Loving All This Christmas Season

During this Advent Season, we are looking at worshiping Christspending less, giving more, and loving all. These concepts come from a book called Advent Conspiracy: Can Christmas Still Change the World? 

We are about to observe the final Sunday of Advent, before Christmas Day. Let's check in on how we are doing with the past few weeks' challenges from the Advent Conspiracy
How are you doing with worshiping Christ fully?
How are you doing with spending less?
How are you doing with giving more?

Now we are to the final theme: loving all. Easy Peasy Lemon Squeezy, right? Maybe, but then again maybe not.

We normally give gifts to those we know and love...or at least appreciate: family, friends, teachers, postal workers, pastors, etc. So we're acing this one, no changes needed!! But all is very inclusive.
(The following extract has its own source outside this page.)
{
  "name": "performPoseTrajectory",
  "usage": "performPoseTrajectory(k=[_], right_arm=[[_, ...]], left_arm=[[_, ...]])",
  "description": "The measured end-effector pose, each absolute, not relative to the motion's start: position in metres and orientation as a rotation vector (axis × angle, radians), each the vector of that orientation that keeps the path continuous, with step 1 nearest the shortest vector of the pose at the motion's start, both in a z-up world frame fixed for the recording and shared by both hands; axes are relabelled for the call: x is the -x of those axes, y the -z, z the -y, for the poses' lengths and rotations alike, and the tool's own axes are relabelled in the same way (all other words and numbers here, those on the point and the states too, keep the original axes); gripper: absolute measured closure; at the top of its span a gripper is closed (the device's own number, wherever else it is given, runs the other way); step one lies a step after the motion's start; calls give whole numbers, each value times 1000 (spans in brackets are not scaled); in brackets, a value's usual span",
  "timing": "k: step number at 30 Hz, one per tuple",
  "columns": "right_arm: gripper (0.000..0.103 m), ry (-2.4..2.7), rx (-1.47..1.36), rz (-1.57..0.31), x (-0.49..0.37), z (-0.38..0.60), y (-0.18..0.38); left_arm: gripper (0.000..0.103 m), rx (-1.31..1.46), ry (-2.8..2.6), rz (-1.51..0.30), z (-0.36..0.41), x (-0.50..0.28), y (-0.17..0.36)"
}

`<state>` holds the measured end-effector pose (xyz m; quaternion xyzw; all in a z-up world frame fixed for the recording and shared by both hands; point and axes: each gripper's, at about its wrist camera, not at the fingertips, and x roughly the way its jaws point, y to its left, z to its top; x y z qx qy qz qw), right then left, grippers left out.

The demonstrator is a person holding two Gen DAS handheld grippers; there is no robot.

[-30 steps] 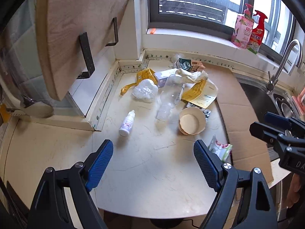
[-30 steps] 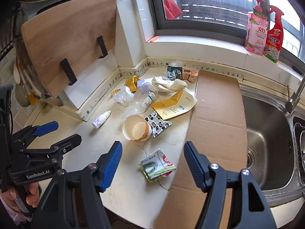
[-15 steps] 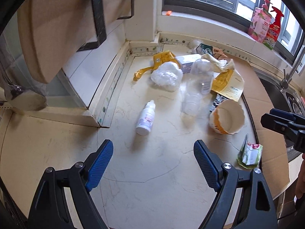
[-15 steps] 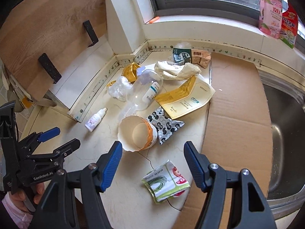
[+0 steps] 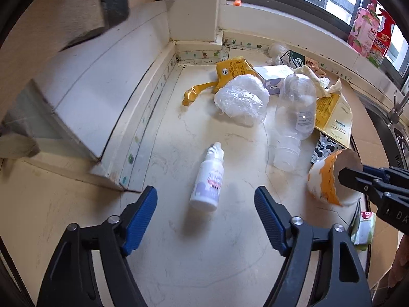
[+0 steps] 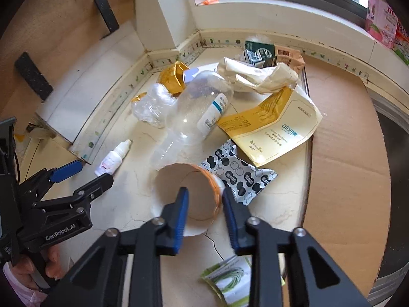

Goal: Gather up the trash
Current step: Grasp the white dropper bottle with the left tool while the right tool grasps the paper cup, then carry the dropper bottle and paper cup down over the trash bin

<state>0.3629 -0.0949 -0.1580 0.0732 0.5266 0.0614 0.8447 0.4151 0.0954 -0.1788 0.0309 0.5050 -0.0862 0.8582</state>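
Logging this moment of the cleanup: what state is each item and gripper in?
Left gripper: open, holding nothing.
Right gripper: partly closed, one finger inside the paper cup, one outside its rim.
Paper cup: on its side, torn.
Dropper bottle: lying down, capped.
Clear bottle: lying down, empty, uncapped.
Plastic wrap: crumpled.
Yellow pouch: torn open, flat.
Spotted wrapper: flat.

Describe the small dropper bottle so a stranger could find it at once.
Start at the cream countertop below the window, near the stepped white ledge on the left. The small dropper bottle lies on its side there, apart from the trash pile and just ahead of the left tongs. It is opaque white with a nozzle cap, unlike the clear plastic bottle.
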Motion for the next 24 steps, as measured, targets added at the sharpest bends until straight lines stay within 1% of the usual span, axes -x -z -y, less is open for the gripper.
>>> performPoseTrajectory(k=[1, 2, 3, 4, 5, 6, 7, 13, 18, 24], right_arm=[[87, -130, -158, -1116, -364, 94, 160], [90, -130, -164, -1119, -364, 93, 161], [94, -129, -166, -1119, -363, 92, 162], [95, -129, -164, -1120, -363, 91, 162], [97, -130, -162, -1121, -363, 90, 163], [99, -130, -158, -1121, -362, 89, 163], [99, -131, -155, -1120, -362, 89, 163], [100, -146, -161, -1116, -353, 88, 163], [101, -171, -181, -1078, -339, 94, 153], [101, -217, -232, -1009, -308, 111, 124]], left_arm=[[37, -68, 185, -1068, -94, -420, 182], [40, -69, 190, -1072, -93, -423, 184], [48, -69, 196, -1078, -91, -426, 186], [56, -72, 202, -1089, -89, -429, 189], [60, -73, 207, -1096, -88, -432, 191], [74, -72, 214, -1103, -87, -434, 193], [80, -72, 220, -1111, -86, -436, 196], [81, -109, 228, -1110, -78, -438, 196], [81, -134, 212, -1100, -69, -426, 189], [81, -150, 210, -1073, -53, -387, 158]])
All includes the jerk who cut you off in traffic, the slow lady checking out at the grocery store, the friend who hurt your feelings, your enemy, and the people you'd rather not see & interact with.

We are fairly decent at loving those who we know and love, but this begs the question: What about those we don't know? I'm not talking about handing out gifts to random strangers on the street (although that might be interesting), but what do we do for the poor? The hungry? The sick? The prisoner? The orphan? The widow? The stranger? The refugee? Both in our country and around the world?

Matthew 25 spells out how Jesus identifies as these people and receives our service to them as if we served Christ Himself. So how can you serve Christ this Christmas as you love all around you and around the world?

Luke 14:12-14 records a challenge Jesus gave to a host of a party: don't invite those who will invite you back in turn, but rather invite the poor, crippled, lame, and blind...those who can't repay you. Who can you invite to your Christmas celebration or dinner party? Is there a widow who needs an adoptive family? Is there a missionary kid who can be with their family at Christmas? International or college students who can't travel back home for the holidays? Who can you make room for at your table who may not be in a season of life where they can repay you?

What else can we do?

We can donate to a charity that empowers those on the fringes of society like Project Heifer.
We can support a fair trade business that employs those who struggle to make ends meet like 10,000 Villages.
We can open our homes and our hearts to the lonely around us.

There are people in the world in desperate need of love. The question is: Will we give unconditional love as freely as Christ gave it to us?

What other ways can you love all this Christmas season?